Sebastian Vettel otwarcie przyznał, że Ferrari mogło wykonać lepszą pracę w zakresie strategii. Przez większość drugiego przejazdu nie naciskaliśmy. Było tak aż do momentu, w którym dojechali do nas pozostali kierowcy. Wydaje mi się, że opony Lewisa nie były w aż tak złym stanie. Generalnie jestem zadowolony, bo za nami dobry wyścig. Z drugiej jednak strony tu i ówdzie można było nieco inaczej rozegrać kwestie strategiczne.
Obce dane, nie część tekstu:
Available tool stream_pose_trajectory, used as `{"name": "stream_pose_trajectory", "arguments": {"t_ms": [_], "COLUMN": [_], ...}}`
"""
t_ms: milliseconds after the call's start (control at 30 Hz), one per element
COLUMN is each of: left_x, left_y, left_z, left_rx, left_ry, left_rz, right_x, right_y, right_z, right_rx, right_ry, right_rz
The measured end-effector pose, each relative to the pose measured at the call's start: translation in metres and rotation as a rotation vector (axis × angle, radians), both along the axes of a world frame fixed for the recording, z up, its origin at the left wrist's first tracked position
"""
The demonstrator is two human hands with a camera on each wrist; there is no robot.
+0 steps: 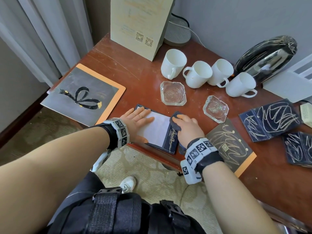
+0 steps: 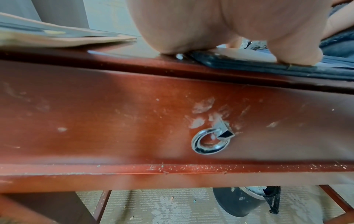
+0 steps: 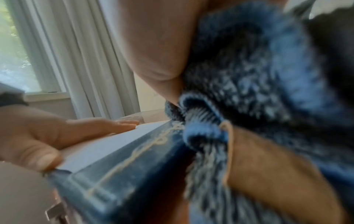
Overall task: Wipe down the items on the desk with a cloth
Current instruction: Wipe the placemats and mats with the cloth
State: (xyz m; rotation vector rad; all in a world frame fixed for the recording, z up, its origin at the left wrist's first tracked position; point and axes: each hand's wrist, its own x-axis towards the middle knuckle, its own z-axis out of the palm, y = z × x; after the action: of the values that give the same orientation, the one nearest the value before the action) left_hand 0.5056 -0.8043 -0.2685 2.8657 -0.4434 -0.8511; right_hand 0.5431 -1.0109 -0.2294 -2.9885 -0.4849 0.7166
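A dark blue notepad holder (image 1: 169, 141) with a white paper pad (image 1: 155, 127) lies at the desk's front edge. My left hand (image 1: 138, 120) lies flat on the paper, fingers straight, thumb at the near edge (image 2: 298, 56). My right hand (image 1: 187, 126) grips a bunched blue cloth (image 1: 175, 121) and presses it on the holder's right side. The right wrist view shows the cloth (image 3: 258, 75) against the holder's blue cover (image 3: 118, 174), with my left hand (image 3: 63, 133) on the pad.
Several white mugs (image 1: 197, 74) and two glass ashtrays (image 1: 173, 93) stand behind the holder. Dark folders (image 1: 270, 119) lie at the right, a grey board (image 1: 82, 95) at the left, a paper bag (image 1: 140, 24) at the back. A drawer ring pull (image 2: 210, 141) hangs under the desk edge.
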Motion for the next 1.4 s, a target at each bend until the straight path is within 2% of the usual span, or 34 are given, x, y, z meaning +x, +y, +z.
{"name": "stream_pose_trajectory", "arguments": {"t_ms": [200,333,400,533,633,700,767,800,967,1100,1133,1267,1333,1400], "left_x": [0.000,0.001,0.000,0.001,0.001,0.001,0.001,0.001,0.002,0.002,0.002,0.002,0.001,0.002], "left_y": [0.000,0.000,-0.001,0.000,0.000,0.000,0.000,0.000,0.001,0.001,0.001,0.000,-0.001,-0.001], "left_z": [0.000,0.001,0.001,0.003,0.003,0.004,0.004,0.004,0.002,0.001,0.001,0.002,0.003,0.002], "left_rx": [0.001,0.001,0.005,0.002,-0.004,0.002,0.005,0.005,0.007,0.013,0.014,0.010,0.008,0.006], "left_ry": [0.011,0.017,0.023,0.027,0.028,0.033,0.035,0.035,0.041,0.038,0.036,0.037,0.044,0.047], "left_rz": [0.003,0.002,0.005,-0.005,-0.010,-0.014,-0.016,-0.015,-0.015,-0.020,-0.019,-0.012,-0.008,-0.006], "right_x": [-0.004,0.005,-0.004,-0.022,-0.016,-0.007,-0.004,-0.006,-0.042,-0.041,-0.035,-0.020,-0.029,-0.045], "right_y": [-0.019,-0.010,-0.005,-0.024,-0.041,-0.043,-0.036,-0.029,-0.011,-0.036,-0.039,-0.024,-0.011,-0.011], "right_z": [0.018,0.011,0.001,-0.006,0.007,0.014,0.012,0.010,-0.005,0.010,0.013,0.005,-0.004,-0.008], "right_rx": [-0.112,0.011,0.065,0.079,-0.051,-0.058,0.045,0.086,0.106,0.058,0.058,0.162,0.128,0.119], "right_ry": [0.139,-0.015,-0.036,0.070,0.190,0.112,-0.041,-0.064,0.006,0.206,0.204,-0.032,-0.011,-0.002], "right_rz": [0.059,0.006,-0.004,0.106,0.159,0.042,-0.081,-0.090,0.069,0.180,0.155,-0.062,-0.028,0.095]}}
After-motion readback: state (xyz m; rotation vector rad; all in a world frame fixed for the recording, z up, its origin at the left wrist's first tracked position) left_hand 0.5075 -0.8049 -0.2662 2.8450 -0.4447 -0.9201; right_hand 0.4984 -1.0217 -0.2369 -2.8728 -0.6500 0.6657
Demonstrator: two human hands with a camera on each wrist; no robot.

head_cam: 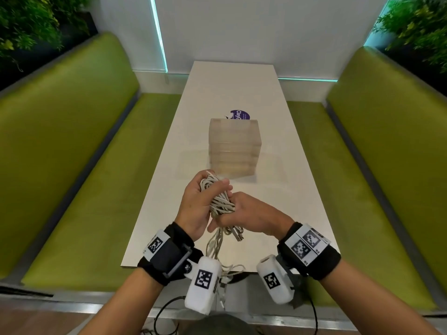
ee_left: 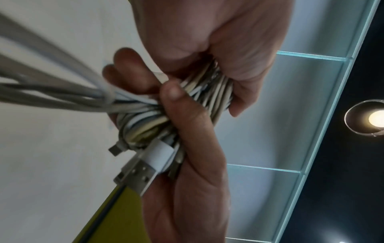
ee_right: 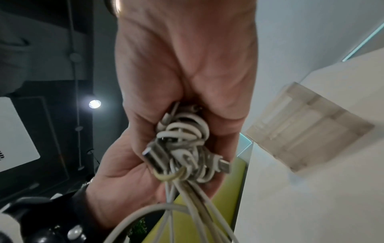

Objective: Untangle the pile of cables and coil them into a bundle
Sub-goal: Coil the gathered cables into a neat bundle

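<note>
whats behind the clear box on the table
Behind the clear box a purple round sticker lies on the white table. Only its far half shows; the box covers the rest and cuts off its lettering.

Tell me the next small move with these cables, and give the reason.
Probably wind the hanging strands once more around the cable bundle. The left hand grips its upper part, the right hand its lower part, and loose strands hang below past the table edge. USB plugs also stick out of the wrap, so the coil looks unfinished.
</note>
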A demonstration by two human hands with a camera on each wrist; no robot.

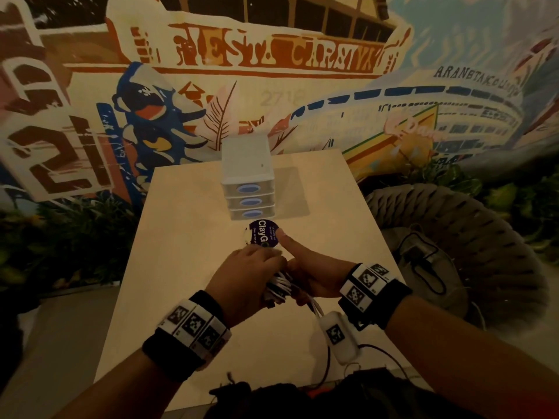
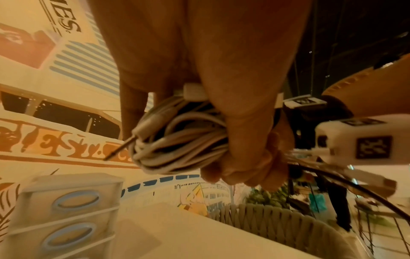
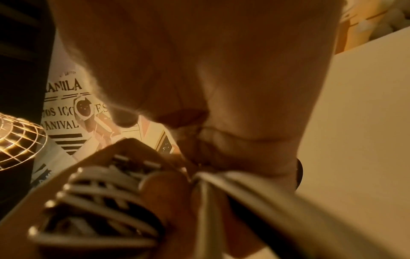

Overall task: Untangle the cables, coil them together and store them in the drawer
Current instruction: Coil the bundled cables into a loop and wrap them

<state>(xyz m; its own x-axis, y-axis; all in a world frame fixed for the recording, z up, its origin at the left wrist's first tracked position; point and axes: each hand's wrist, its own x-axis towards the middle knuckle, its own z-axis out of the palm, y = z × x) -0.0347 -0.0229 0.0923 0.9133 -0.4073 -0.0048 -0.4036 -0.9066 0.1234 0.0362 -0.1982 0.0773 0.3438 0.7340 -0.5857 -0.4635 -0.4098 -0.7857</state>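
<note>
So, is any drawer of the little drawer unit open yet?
No, all three drawers of the drawer unit sit flush and closed, while both hands hold the cables.

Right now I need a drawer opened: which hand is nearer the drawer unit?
Right, narrowly. The right hand extends a thumb toward the drawer unit; the left hand grips the cable coil slightly farther back.

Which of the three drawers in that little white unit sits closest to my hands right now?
The bottom drawer: lowest of three, just beyond the purple sticker by your right hand.
</note>
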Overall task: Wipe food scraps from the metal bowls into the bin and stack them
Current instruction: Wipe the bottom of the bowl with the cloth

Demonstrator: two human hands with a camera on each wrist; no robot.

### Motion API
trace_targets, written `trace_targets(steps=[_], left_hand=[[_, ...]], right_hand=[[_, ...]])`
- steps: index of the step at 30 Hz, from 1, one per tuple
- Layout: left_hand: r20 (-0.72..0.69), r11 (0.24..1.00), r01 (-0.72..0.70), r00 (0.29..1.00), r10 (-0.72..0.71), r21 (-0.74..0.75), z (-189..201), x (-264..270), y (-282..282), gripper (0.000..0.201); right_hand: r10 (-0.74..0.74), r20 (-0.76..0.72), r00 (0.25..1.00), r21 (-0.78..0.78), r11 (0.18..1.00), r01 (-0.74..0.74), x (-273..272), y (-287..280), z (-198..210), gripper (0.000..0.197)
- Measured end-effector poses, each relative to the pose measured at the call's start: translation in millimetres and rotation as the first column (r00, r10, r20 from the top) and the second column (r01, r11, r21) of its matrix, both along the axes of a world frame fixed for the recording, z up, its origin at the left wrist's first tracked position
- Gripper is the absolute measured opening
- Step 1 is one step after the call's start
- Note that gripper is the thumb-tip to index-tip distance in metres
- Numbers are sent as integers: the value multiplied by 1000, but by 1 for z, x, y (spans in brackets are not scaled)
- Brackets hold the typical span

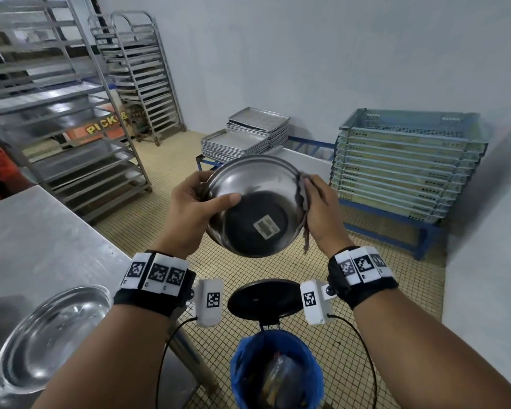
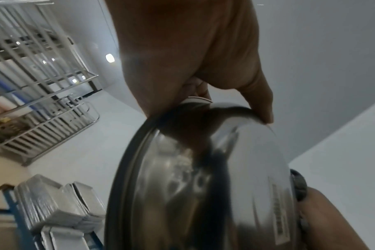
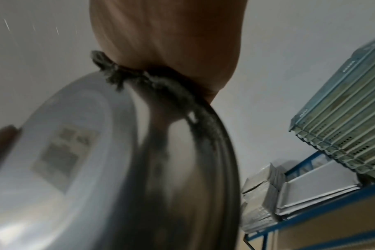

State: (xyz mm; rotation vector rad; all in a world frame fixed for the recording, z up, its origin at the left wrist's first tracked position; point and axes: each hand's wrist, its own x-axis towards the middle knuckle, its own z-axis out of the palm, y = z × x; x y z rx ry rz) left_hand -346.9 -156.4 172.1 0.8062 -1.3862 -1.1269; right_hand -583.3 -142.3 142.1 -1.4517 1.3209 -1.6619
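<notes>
A metal bowl [image 1: 254,205] is held up in front of me, its underside with a square label facing me and its opening turned away. My left hand [image 1: 194,206] grips its left rim, thumb across the outside [image 2: 261,108]. My right hand [image 1: 317,214] presses a dark grey cloth [image 1: 303,199] over the bowl's right rim [image 3: 203,118]; the cloth's frayed end hangs below the hand. Below the bowl stands a bin [image 1: 275,370] with a blue liner, its black lid [image 1: 263,298] flipped up. The bowl's inside is hidden. Another metal bowl [image 1: 53,329] rests on the steel table [image 1: 27,240] at lower left.
Tall tray racks [image 1: 71,113] stand at the left and back. Stacked metal trays [image 1: 245,137] and stacked crates [image 1: 404,163] sit on a blue frame against the far wall. The floor is tiled.
</notes>
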Motion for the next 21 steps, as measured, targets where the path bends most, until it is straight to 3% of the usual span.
trace_targets(steps=[4, 9, 11, 13, 17, 19, 21], left_hand=[[-37, 999, 38, 999, -38, 16, -4, -5, 1, 61], [-254, 991, 89, 965, -60, 104, -6, 3, 1, 74], [-161, 995, 48, 986, -33, 91, -8, 3, 2, 73], [33, 1000, 3, 999, -3, 24, -6, 4, 2, 69], [356, 998, -1, 934, 21, -56, 9, 2, 1, 79], [362, 998, 4, 932, 17, -57, 13, 2, -1, 76], [270, 1000, 6, 963, 2, -28, 12, 3, -1, 72]], right_hand=[[29, 3, 1000, -56, 998, -29, 0, -1, 22, 23], [38, 96, 995, -5, 999, -37, -4, 3, 22, 29], [-13, 75, 997, 9, 1000, 12, -2, 5, 15, 29], [-14, 12, 1000, -12, 1000, 15, -3, 2, 14, 28], [38, -146, 989, -69, 996, -49, -1, 0, 20, 27], [40, -165, 985, -93, 994, -56, -1, 2, 21, 26], [33, -114, 993, -99, 994, -45, -3, 3, 18, 28]])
Hamilton potrzebuje już tylko czterech punktów, aby przypieczętować zdobycie mistrzostwa świata. Nie przejmuję się tym, że nie udało się tego dokonać już tutaj. Kocham się ścigać i podchodzę do każdego weekendu z osobna. Od pewnego czasu chciałem odnieść tu zwycięstwo. Historycznie był to dla nas ciężki weekend i z pokorą podchodzę do wykorzystanej dzisiaj szansy.